Like all of Rio Grande Games’ products, the production values are excellent. You can play Wyatt Earp with as few as 2 players or with as many as 4 players. It takes about an hour to complete a game, and the rules are a little more involved than what I described above. I was trying to give more of a “feel” for how the game is played than trying to actually explain to the novice how to play.

One of the things I liked most about the Wyatt Earp card game was the authentic artwork. They use actual drawings of the outlaws from the time period, the ones you’d see on the “Wanted” posters of the time, in order to illustrate the cards. Wyatt Earp isn’t a new game. I’ve had my box for at least 3 years, but I think the game has been around for at least a decade.

If you like rummy style games, or if you’re a fan of the American West, then Wyatt Earp is a good game to try.


Bohnanza Card Game Review

Bohnanza is older than some of the card games I review here, but it’s also probably one of the more unusual card games I’ve written about, too. Even the word is spelled funny–that’s because this is originally a German card game, and the American version is a translation. (“Bohne” is German for bean. You already know what a “bonanza” is. Get it?)

The players are bean farmers, basically, and Bohnanza offers a lot of different kinds of beans for you to farm. Some of these beans are real world beans, but some of them are beans that I’ve never heard of. Here’s a partial list of the beans in the game, but there are quite a few, so I won’t list them all here–just a representative sampling of the real beans versus the fantasy beans:

  • Coffee beans
  • Stink beans
  • Green beans
  • Blue beans

There are about a dozen bean varieties in the game. Depending on the type of bean, there might be a lot of them in the deck or very few of them in the deck. For example, there are two dozen coffee beans in a deck, but only four cocoa beans in a deck. This matters, because it affects gameplay.

Another unusual aspect of the game is that you have to keep your hand in the order in which the cards were dealt at all times.

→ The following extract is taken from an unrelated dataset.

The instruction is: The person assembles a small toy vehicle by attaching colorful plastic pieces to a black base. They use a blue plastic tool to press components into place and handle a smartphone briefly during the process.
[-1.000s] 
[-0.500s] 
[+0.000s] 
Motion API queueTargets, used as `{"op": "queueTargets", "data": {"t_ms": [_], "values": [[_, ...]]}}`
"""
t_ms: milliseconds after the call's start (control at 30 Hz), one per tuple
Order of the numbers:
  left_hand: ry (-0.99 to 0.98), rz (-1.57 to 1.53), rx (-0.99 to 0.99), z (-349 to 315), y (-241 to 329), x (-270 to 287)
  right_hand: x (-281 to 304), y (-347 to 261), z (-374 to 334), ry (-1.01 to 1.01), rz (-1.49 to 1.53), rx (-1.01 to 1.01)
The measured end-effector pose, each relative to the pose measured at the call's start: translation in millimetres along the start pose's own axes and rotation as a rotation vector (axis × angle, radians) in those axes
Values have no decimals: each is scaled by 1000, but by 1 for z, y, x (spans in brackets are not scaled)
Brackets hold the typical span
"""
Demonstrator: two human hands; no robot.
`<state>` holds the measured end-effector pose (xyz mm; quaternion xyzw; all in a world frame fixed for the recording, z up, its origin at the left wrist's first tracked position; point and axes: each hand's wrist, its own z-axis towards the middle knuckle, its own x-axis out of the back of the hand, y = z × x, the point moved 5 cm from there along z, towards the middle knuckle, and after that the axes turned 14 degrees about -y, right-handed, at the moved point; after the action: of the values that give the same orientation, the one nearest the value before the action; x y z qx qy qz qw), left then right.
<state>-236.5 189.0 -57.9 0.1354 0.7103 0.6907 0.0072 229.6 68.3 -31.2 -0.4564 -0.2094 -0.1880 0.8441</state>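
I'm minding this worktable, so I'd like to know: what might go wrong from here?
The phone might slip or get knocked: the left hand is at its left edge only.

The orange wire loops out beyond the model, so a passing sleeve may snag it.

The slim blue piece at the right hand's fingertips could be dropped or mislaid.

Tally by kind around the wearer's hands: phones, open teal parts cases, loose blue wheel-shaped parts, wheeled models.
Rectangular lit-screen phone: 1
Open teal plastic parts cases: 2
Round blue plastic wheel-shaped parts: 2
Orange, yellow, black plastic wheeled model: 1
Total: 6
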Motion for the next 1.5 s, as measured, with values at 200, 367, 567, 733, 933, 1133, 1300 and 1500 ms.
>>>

That’s unlike any other card game I’ve ever played.

When it’s your turn, there are things you have to do, and there are things you can opt to do. For example, you have to play the first card in your hand into the field. You can (if you like) also play the second card in your hand into the field. Then you have to take two cards from the top of the deck and place them face up on the table in front of you.

Players can then trade cards from within their hands for the cards in the trading area. The trading phase continues as long as the active player thinks it should continue. When trading ends, the players takes the cards that are left in her trading area and plants them in the field too.

Then the players get two or three more cards from the deck to replenish her hand, and the next players gets to take her turn.

Another aspect of the game involves harvesting your beans. You must have a certain number of beans (depending on the type) planted in the field in order to harvest them. This amount varies by the type of bean. The harvested beans get turned into money, and some of the cards go back into the deck, which gradually gets smaller as the game progresses.

If this sounds complicated, it’s probably more because of my writing skills (or lack thereof) than it is the complexity of the game. Once you’ve read through the rules and followed them step by step, you’ll have no problem playing Bohnanza. I think once you’ve played it, you’ll also find that it’s one of the most entertaining and enjoyable card games you’ve ever played.

Bohnanza is published in the USA by Rio Grande Games, and the production value and quality of all their games is excellent. Bohnanza has been popular enough to warrant multiple expansions and spin-offs. If you’re looking for an economic-themed card game that plays differently from Monopoly or other economic games, then Bohnanza should fit the bill nicely. And it’s a good value for the money, because the replay value is excellent.